Harry Moore with his kids (Instagram @mssjenndoublem)

The parents noted that they first experienced the 'racial challenges' when they adopted Keenan, who also is White, in 2016. However, the couple said the frequency of these 'racial episodes' grew after George Floyd’s murder and at the height of the Black Lives Matter movement. "We often see transracial adoption done the other way — a White family adopting a Black child. Even doing the paperwork, there are many questions about our ability to foster children who are white. It took us 2,695 days to adopt Keenan because we are black, " Jennifer said. She continued, "We have conversations about race all the time. In our home we talk about it, we know that everyone is different, you have to acknowledge it and not pretend to be color blind."

Jennifer McDuffie-Moore with her kids (Instagram @mssjenndoublem)
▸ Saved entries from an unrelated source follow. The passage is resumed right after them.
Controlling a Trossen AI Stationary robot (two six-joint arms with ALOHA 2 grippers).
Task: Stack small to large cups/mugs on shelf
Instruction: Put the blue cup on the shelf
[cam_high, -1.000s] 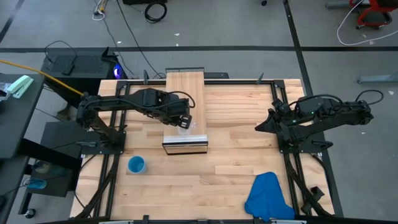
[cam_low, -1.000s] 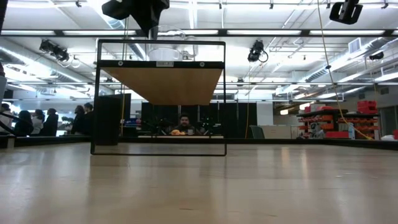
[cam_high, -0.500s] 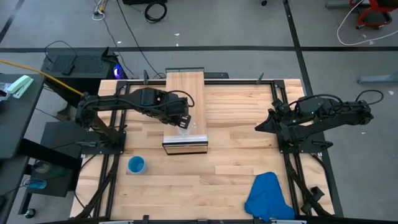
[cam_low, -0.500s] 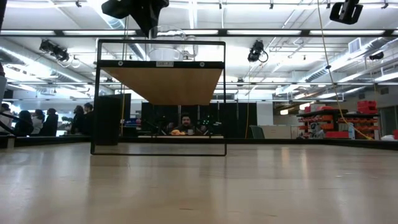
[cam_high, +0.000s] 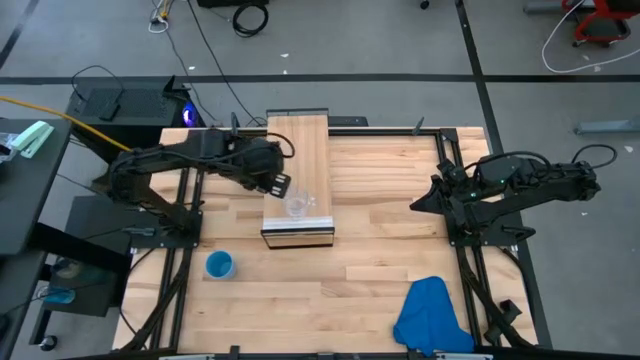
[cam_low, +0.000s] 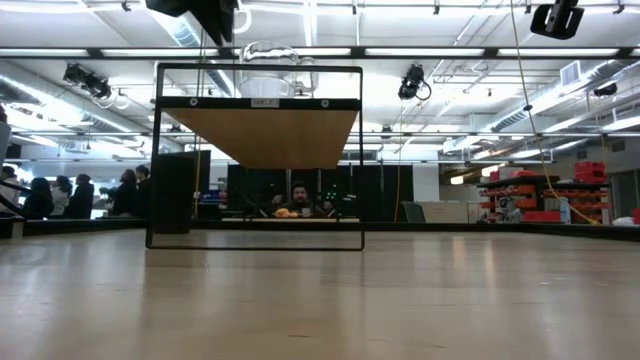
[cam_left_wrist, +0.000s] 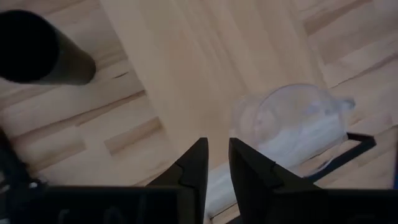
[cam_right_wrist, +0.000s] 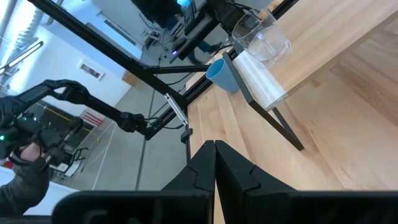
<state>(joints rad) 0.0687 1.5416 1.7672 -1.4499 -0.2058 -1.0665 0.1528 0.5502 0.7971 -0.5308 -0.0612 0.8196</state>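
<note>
Glass mug (cam_high: 297, 206) sat on the shelf (cam_high: 297, 150), left gripper (cam_high: 279, 186) apparently released beside it, so clear away gently; 2 cups remained.

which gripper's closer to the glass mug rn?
Left. The left gripper sits just beside the glass mug on the shelf, not touching; the right gripper waits far off.

robotics lab / open workshop hall. grey concrete floor (cam_high: 400, 40) w/ loose cables (cam_high: 215, 40) round a slatted wood table (cam_high: 380, 250) in a black frame. low view: exposed ceiling ducts (cam_low: 560, 85), strip lights (cam_low: 90, 52), ceiling-hung cams (cam_low: 413, 82), red parts racks (cam_low: 530, 195), people (cam_low: 75, 195) at benches far behind.
</note>
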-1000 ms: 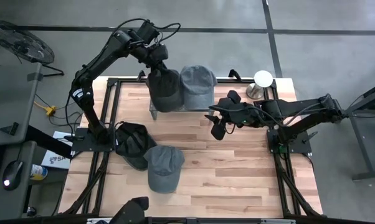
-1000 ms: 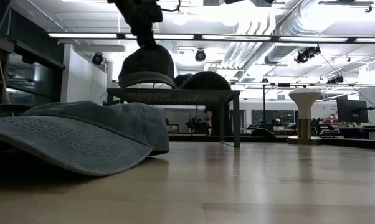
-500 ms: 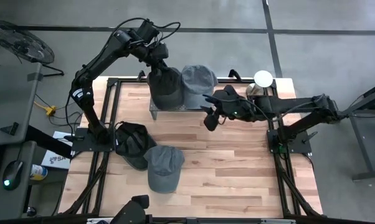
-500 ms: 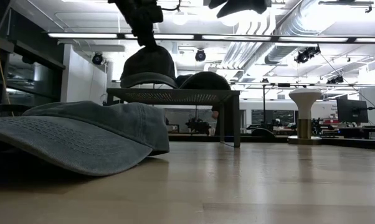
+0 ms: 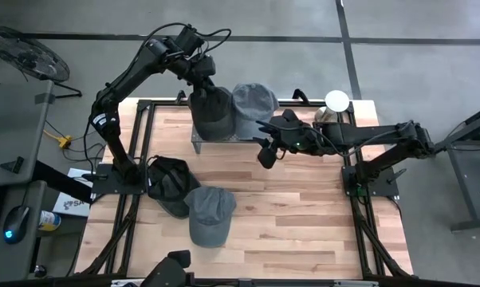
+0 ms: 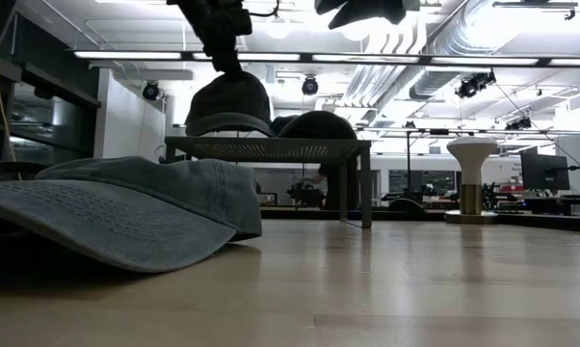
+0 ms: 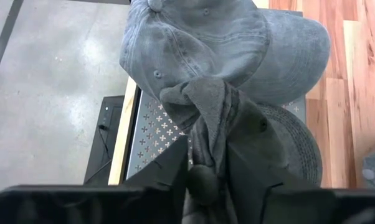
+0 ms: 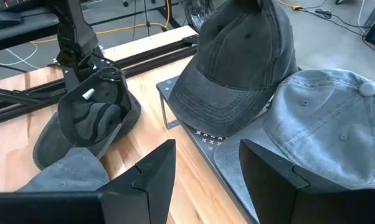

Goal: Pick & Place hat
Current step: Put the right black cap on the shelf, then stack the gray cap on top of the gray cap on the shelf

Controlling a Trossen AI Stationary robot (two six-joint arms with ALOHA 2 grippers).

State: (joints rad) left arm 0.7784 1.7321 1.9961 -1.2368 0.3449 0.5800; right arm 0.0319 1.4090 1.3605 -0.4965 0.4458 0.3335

Speaking of the adopted White twin boys, Jennifer mentioned that they "were supposed to stay for a weekend and now they are here forever". "They were born with a drug in their systems and so they are medically needy with developmental delays and speech and language issues. Two days after we took them in for a weekend to give their foster carer a break, the agency asked if they could stay for good. We said they could stay with us until they had found a home but then time passed and they were nearly a year old and our whole family, my nieces and our church, pitched in and we eventually started the adoption process,” she said.

The couple said they can’t imagine their family without Brayden and Trevor. Jennifer said, "They are definitely are our sons. Instead of scrutinizing what color people are or their gender or their preferences, people should understand that love really does support a family. There are so many kids out there without homes."